Exact Fast Kernel MVM Algorithm

Updated 6 August 2025

The paper introduces an algorithm that computes exact kernel matrix-vector multiplications via analytical decompositions, reducing time from O(N²) to O(N(log N)^(d-1)).
The method leverages a divide-and-conquer approach to evaluate multivariate weighted empirical CDFs, enabling scalable computation in low-dimensional spaces.
Incorporating linear fixed effects and iterative solvers, the algorithm supports fast Gaussian process regression on large datasets while preserving numerical exactness.

An exact fast kernel matrix–vector multiplication (MVM) algorithm is a method that computes products of the form $y = K x$ , where $K$ is a dense kernel matrix (e.g., Matérn or Gaussian), in subquadratic time while preserving exactness for a specified class of kernels. This approach, motivated by the computational bottleneck of kernel methods in large-scale Gaussian process inference, leverages explicit analytical decompositions of certain kernels and algorithmic techniques from empirical cumulative distribution function (CDF) evaluation. A prototypical instance targets Matérn kernels with half-integer smoothness, enabling efficient Gaussian process regression on data sets with hundreds of thousands of points in low dimensions by reducing the dominant cost from $O(N^2)$ to $O(N(\log N)^{d-1})$ for dimension $d$ .

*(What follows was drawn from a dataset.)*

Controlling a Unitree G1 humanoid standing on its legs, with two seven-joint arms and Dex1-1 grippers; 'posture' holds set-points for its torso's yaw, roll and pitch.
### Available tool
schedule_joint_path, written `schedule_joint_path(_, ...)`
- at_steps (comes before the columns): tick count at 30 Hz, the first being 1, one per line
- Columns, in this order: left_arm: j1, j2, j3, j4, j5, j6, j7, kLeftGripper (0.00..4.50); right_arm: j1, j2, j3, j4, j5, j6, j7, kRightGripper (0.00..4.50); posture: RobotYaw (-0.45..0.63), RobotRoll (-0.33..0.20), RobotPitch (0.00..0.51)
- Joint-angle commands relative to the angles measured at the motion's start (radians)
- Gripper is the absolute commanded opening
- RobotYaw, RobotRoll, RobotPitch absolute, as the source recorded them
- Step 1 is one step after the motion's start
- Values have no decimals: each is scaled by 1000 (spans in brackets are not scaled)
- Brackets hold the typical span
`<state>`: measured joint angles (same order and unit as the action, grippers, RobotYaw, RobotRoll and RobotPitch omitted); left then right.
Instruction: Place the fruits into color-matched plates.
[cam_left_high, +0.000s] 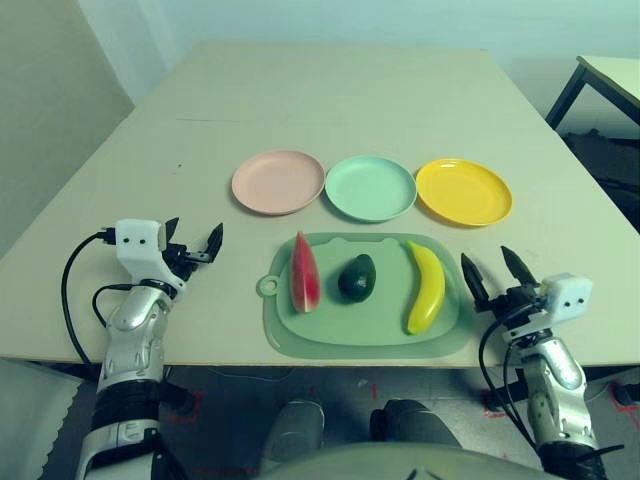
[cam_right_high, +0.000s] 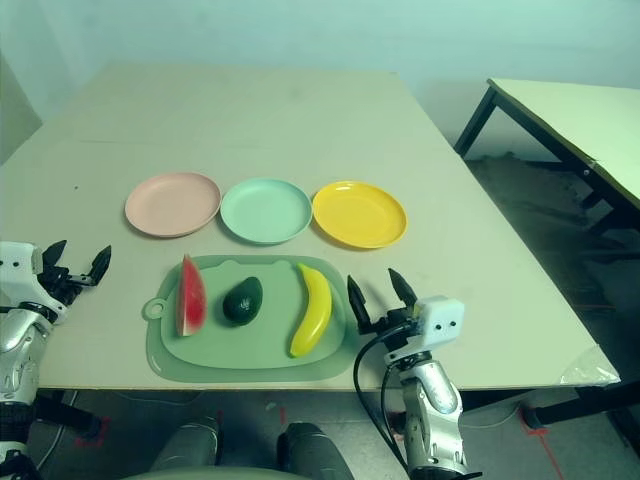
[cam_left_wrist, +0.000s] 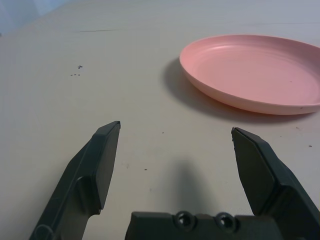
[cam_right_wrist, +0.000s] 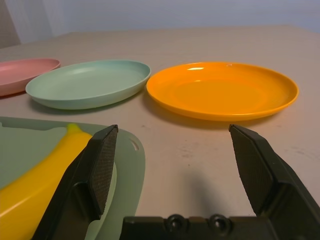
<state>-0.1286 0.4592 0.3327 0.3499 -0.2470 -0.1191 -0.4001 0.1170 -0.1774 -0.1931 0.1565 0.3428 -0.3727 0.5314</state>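
Along the near edge of the table (cam_left_high: 120, 180) lies a green cutting board (cam_left_high: 365, 325), and all three fruits rest on it — the watermelon wedge (cam_left_high: 304, 272) toward its left end, the avocado (cam_left_high: 356, 277) in the middle, the banana (cam_left_high: 426, 287) toward its right end. Beyond the board's far edge the pink plate (cam_left_high: 278, 182), green plate (cam_left_high: 370, 187) and yellow plate (cam_left_high: 463, 191) sit in a row, none holding anything yet.

The left gripper (cam_left_high: 195, 248) hovers near the table's near-left side, jaws spread wide and empty, with the pink plate ahead of it. The right gripper (cam_left_high: 493, 272) sits just beside the board's right edge, jaws likewise apart and empty — the banana lies close to it.

The fruits look like light, rigid, smooth pieces, so likely slippery. The banana probably wants pinching across its mid-length; the avocado, rounded, across its widest part; the wedge across its flat red faces.
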Motion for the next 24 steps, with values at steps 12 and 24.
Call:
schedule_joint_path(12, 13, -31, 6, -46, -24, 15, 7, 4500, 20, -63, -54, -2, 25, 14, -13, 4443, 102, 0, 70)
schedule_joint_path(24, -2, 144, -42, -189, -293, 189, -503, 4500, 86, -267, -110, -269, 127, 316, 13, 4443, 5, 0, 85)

1. Analytical Kernel Decomposition and Algorithm Principle

This algorithm is predicated on the existence of an explicit, finite decomposition of the kernel function into a sum of separable terms: $k(u-v) = \sum_{p=1}^{P} \phi_{1,p}(u) \, \phi_{2,p}(v)$ where $\{\phi_{1,p}\}$ and $\{\phi_{2,p}\}$ are univariate functions and $P$ depends on kernel parameters. Kernels compatible with this include the one-dimensional Matérn–$1/2$ kernel, $k_{1/2}(u-v) = \exp(-|u-v|)$ , which factorizes as: $\exp(-|u-v|) = \exp(-u) \exp(v) \cdot \mathbb{I}(u \geq v) + \exp(u) \exp(-v) \cdot \mathbb{I}(v > u)$ Similar decompositions exist for Matérn–$3/2$ and $5/2$ kernels using larger values of $P$ and more complex $\phi_{1,p},\phi_{2,p}$ .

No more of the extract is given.